Solved – the difference between these two Breusch-Pagan Tests

assumptionsbreusch-paganheteroscedasticityrregression

Using R on some data and trying to see whether or not my data is heteroscedastic, I've found two implementations of the Breusch-Pagan test, bptest (package lmtest) and ncvTest (package car). However, these produce different results. What is the difference between the two? When should you choose to use one or the other?

> model <- lm(y ~ x)
> bp <- bptest(model)
> bp
studentized Breusch-Pagan test

data:  model 
BP = 3.3596, df = 1, p-value = 0.06681

> ncvTest(model)
Non-constant Variance Score Test 
Variance formula: ~ fitted.values 
Chisquare = 3.858704    Df = 1     p = 0.04948855 

These example shows that according to the tests, my data is in one case heteroscedastic and in the other case homoscedastic. I did find this question here so bptest might be studentized and ncvTest might not be, however, what does this mean then?

Best Answer

Your guess is correct, ncvTest performs the original version of Breusch-Pagan test. This can actually be verified by comparing it to bptest(model, studentize = FALSE). (As @Helix123 pointed out, two functions also differ in other aspects such as default arguments, one should check package manuals of lmtest and car for more detail.)

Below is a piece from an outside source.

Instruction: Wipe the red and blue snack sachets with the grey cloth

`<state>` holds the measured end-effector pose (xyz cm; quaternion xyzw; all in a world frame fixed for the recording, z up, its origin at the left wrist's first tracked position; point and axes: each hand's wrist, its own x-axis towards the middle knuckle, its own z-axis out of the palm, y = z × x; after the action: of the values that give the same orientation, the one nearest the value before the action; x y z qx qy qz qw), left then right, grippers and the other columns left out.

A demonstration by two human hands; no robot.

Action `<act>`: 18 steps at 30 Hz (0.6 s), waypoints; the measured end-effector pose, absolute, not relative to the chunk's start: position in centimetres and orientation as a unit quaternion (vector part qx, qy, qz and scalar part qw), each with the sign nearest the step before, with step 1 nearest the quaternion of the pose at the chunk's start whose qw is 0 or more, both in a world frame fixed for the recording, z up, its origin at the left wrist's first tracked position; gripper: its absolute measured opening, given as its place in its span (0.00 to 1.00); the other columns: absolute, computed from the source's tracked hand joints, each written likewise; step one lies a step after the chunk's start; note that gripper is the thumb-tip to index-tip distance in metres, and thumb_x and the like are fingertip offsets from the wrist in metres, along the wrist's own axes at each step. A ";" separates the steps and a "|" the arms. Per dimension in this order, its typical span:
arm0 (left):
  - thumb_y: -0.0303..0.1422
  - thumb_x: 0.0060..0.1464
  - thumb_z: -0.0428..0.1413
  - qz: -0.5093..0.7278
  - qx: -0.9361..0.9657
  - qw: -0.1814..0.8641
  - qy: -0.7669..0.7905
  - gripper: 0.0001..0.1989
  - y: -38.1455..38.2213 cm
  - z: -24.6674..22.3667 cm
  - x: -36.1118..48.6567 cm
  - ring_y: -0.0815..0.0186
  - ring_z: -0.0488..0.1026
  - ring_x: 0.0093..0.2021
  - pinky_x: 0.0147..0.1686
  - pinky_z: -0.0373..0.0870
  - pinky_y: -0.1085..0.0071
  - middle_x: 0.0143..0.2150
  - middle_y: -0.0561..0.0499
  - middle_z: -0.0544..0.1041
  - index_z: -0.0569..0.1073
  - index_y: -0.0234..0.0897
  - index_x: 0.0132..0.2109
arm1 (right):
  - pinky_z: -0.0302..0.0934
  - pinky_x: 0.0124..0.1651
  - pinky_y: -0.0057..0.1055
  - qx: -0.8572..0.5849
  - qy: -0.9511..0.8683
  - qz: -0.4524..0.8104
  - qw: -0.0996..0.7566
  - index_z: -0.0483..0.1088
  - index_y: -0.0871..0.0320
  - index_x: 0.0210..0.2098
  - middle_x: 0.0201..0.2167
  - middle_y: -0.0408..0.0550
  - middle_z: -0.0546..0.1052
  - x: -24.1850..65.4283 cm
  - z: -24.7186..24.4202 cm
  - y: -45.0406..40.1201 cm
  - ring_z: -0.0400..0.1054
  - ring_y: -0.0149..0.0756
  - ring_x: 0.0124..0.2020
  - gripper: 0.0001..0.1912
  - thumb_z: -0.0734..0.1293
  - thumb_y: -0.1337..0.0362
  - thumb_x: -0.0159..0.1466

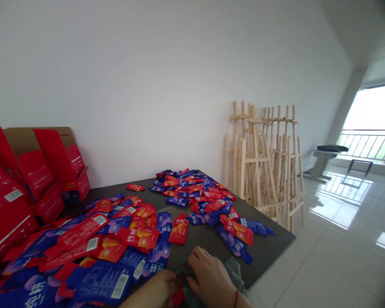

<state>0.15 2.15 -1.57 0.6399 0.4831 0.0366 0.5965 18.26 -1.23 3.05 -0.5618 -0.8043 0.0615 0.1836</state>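
Low in the head view, near the table's front edge, my two hands are close together. My right hand (210, 273), with a red string at the wrist, is closed on a crumpled grey cloth (232, 271) that hangs out past its side. My left hand (158, 288) has its fingers bent around a small red packet (179, 296), whose upper end lies under the cloth. Just beyond them on the table are a red packet with orange fruit print (179, 229) and a blue packet (157, 259).
Flat red and blue packets are heaped at the left (83, 239) and far end (199, 190) of the dark table (263, 252). Open red cardboard boxes (56, 158) stand at the left. Wooden easels (263, 162) lean beyond the table, along the white wall.
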 end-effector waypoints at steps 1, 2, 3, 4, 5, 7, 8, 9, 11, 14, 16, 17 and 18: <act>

The studentized Breusch-Pagan test was proposed by R. Koenker in his 1981 article A Note on Studentizing a Test for Heteroscedasticity. The most obvious difference of the two is that they use different test statistics. Namely, let $\xi^\ast$ be the studentized test statistics and $\hat{\xi}$ be the original one, $$\newcommand{\Var}{\operatorname{Var}}\hat{\xi}=\lambda\xi^\ast,\qquad\lambda=\frac{\Var(\varepsilon^2)}{2\Var(\varepsilon)^2}.$$

Here is a snippet of code that demonstrates what I just wrote (data taken from faraway package):

> mdl = lm(final ~ midterm, data = stat500)
> bptest(mdl)

    studentized Breusch-Pagan test

data:  mdl
BP = 0.86813, df = 1, p-value = 0.3515

> bptest(mdl, studentize = FALSE)

    Breusch-Pagan test

data:  mdl
BP = 0.67017, df = 1, p-value = 0.413

> ncvTest(mdl)
Non-constant Variance Score Test 
Variance formula: ~ fitted.values 
Chisquare = 0.6701721    Df = 1     p = 0.4129916 
> 
> n = nrow(stat500)
> e = residuals(mdl)
> bpmdl = lm(e^2 ~ midterm, data = stat500)
> lambda = (n - 1) / n * var(e^2) / (2 * ((n - 1) / n * var(e))^2)
> Studentized_bp = n * summary(bpmdl)$r.squared
> Original_bp = Studentized_bp * lambda
> 
> Studentized_bp
[1] 0.8681335
> Original_bp
[1] 0.6701721

As for why one wants to studentize the original BP test, a direct quote from R. Koenker's article may be helpful:

... Two conclusions emerge from this analysis:

  1. The asymptotic power of the Breusch and Pagan test is extremely sensitive to the kurtosis of the distribution of $\varepsilon$, and
  2. the asymptotic size of the test is correct only in special case of Gaussian kurtosis.

The former conclusion is expanded upon in Koenker and Bassett (1981) where alternative, robust tests for heteroscedasticity are suggested. The latter conclusion implies that the significance levels suggested by Breusch and Pagan will be correct only under Gaussian conditions on $\varepsilon$. Since such conditions are generally assumed on blind faith and are notoriously difficult to verify, a modification of the Breusch and Pagan test is suggested which correctly "studentise" the test statistic and leads to asymptotically correct significance levels for a reasonably large class of distributions for $\varepsilon$.

In short, the studentized BP test is more robust than the original one.